LOS ANGELES Kevin Mitnick once made a hobby out of breaking into
computer systems, causing many network administrators not to mention
the FBI a lot of grief in the process. He spoke to the public
Wednesday for the first time since being released from prison in
January, telling a group of corporate managers in the
computer-security field how to keep hackers like him out of their
networks.

The 37-year-old was surprisingly polished, confident and good-humored.
Wearing a dark suit and red tie, Mitnick told attendees at Giga
Research's Infrastructures for E-Business conference that educating
employees about good security practices will do more to protect a
company than any technology.

Malicious hackers don't need to use stealth computer techniques to
break into a network, he said. Often, they just trick someone into
giving them passwords and other information a practice known among
hackers as social engineering.

"People are the weakest link," Mitnick said. "You can have the best
technology, firewalls, intrusion-detection systems, biometric devices
and somebody can call an unsuspecting employee. That's all she wrote,
baby. They got everything."

Mitnick, who lives in Thousand Oaks, Calif., a suburb of Los Angeles,
was arrested in February 1995 and held without bail for
four-and-a-half years. He served eight months of that time in solitary
confinement. In March of this year, he pleaded guilty to wire fraud
and computer fraud for accessing information on company networks. In
an unrelated earlier case he had pleaded guilty to possessing and
using an unauthorized access device for a clone cell phone.

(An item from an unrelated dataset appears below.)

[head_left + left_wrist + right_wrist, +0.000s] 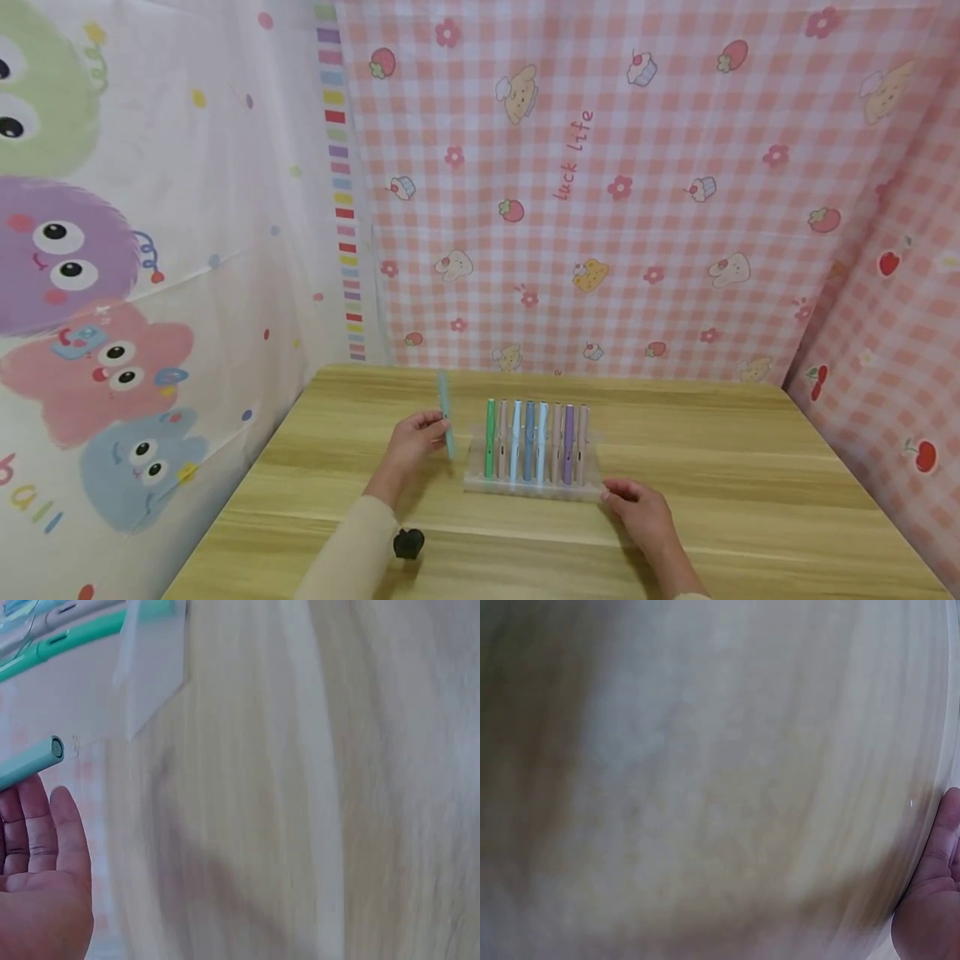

He felt his chances of getting a fair trial were small. "There was too
much risk," he said. "When you're in that position, you'll plead out
to anything just to get out of jail."

He suspects the FBI made an example of him because he embarrassed the
agency, which spent three years hunting him down. "When they were
watching me and surveilling my movements, I was watching them," he
said.

Mitnick is on parole until January 2003, under what he says are the
"most restrictive parole-release conditions of anyone." His parole
officer has allowed him to use a cell phone (which Mitnick suspects
might be used to track his whereabouts), but he is prohibited from
using a computer. He had to have someone else create the power-point
presentation he prepared for the Giga conference and fax it to him.

As a condition of his supervised release, he also is barred from
discussing the specifics of his case or from making any profit from
telling his story for seven years. He paid just over $4,000 in
restitution, down from the $80 million the government originally
sought.

"I deserve to be punished for the illegal transactions, but not to the
degree that I was," he said during a dinner interview.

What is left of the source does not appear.